> **THE PROBLEM**: Tally the lines of the records below that include the word "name", and write down only that tally.

___ PROVIDED RECORDS

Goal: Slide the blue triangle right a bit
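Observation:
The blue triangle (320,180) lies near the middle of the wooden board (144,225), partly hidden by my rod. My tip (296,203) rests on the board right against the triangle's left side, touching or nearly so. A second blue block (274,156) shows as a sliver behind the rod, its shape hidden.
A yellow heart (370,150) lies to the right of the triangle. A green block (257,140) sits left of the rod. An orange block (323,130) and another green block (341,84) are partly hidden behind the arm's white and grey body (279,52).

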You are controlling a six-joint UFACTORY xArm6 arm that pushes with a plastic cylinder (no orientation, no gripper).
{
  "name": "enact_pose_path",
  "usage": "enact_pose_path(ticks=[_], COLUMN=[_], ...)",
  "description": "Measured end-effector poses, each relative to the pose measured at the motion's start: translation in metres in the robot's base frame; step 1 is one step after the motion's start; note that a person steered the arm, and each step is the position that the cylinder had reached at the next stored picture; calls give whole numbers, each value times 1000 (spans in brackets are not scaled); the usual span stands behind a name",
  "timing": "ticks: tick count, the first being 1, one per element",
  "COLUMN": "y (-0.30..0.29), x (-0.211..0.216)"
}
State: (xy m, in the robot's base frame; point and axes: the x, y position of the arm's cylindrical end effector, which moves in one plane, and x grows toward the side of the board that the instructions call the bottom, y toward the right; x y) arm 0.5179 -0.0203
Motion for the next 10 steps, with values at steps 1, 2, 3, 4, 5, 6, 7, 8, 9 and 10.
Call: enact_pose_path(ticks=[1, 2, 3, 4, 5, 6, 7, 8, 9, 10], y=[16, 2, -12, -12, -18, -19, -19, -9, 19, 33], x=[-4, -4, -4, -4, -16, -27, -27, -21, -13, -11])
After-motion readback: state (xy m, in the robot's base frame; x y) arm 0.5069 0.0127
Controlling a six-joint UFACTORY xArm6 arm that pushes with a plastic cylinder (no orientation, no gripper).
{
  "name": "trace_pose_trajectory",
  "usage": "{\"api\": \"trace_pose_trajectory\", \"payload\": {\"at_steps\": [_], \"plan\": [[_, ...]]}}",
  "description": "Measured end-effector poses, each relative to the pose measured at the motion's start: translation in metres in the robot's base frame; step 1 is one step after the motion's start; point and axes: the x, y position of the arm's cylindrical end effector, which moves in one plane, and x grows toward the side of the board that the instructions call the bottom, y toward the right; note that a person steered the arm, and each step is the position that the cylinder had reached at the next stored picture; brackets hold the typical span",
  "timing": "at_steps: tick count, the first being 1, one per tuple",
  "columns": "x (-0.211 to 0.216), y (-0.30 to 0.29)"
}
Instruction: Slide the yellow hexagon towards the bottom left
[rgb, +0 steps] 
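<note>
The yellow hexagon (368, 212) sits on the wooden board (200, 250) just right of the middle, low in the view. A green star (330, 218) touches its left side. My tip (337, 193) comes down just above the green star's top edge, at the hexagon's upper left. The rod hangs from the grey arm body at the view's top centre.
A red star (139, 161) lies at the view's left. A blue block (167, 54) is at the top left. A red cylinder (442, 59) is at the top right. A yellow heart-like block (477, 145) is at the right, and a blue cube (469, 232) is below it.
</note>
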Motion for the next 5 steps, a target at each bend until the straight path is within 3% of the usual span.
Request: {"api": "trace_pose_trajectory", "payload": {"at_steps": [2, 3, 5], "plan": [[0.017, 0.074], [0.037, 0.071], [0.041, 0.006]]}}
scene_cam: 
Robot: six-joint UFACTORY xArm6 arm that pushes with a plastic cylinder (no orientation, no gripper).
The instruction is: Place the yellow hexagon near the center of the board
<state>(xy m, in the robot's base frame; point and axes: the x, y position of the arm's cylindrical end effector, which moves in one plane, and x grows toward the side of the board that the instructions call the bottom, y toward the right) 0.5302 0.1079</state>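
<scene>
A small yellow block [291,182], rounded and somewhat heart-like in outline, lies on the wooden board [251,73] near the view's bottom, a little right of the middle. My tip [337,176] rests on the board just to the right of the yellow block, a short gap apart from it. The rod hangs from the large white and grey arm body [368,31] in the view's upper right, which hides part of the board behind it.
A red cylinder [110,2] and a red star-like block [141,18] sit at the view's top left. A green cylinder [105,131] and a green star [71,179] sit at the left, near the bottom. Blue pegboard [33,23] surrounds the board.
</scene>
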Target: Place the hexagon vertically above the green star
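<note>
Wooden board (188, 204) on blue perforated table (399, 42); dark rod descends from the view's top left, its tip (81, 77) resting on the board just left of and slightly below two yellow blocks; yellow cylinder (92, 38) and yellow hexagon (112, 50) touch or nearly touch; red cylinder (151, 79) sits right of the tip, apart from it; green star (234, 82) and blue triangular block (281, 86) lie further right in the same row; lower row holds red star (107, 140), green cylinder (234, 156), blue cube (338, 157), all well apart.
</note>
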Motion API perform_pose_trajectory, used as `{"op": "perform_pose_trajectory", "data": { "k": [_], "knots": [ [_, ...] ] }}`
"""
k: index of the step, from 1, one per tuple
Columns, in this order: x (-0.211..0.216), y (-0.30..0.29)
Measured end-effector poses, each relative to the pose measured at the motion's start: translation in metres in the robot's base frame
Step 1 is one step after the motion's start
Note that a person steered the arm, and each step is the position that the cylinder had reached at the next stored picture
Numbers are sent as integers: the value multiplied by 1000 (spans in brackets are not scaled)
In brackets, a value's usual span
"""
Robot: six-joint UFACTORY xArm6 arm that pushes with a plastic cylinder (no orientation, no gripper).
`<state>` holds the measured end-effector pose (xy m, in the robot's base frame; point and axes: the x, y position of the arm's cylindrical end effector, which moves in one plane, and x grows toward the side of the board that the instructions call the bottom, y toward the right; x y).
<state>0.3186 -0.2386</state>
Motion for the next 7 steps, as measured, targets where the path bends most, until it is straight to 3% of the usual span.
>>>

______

> **ANSWER BOX**: 3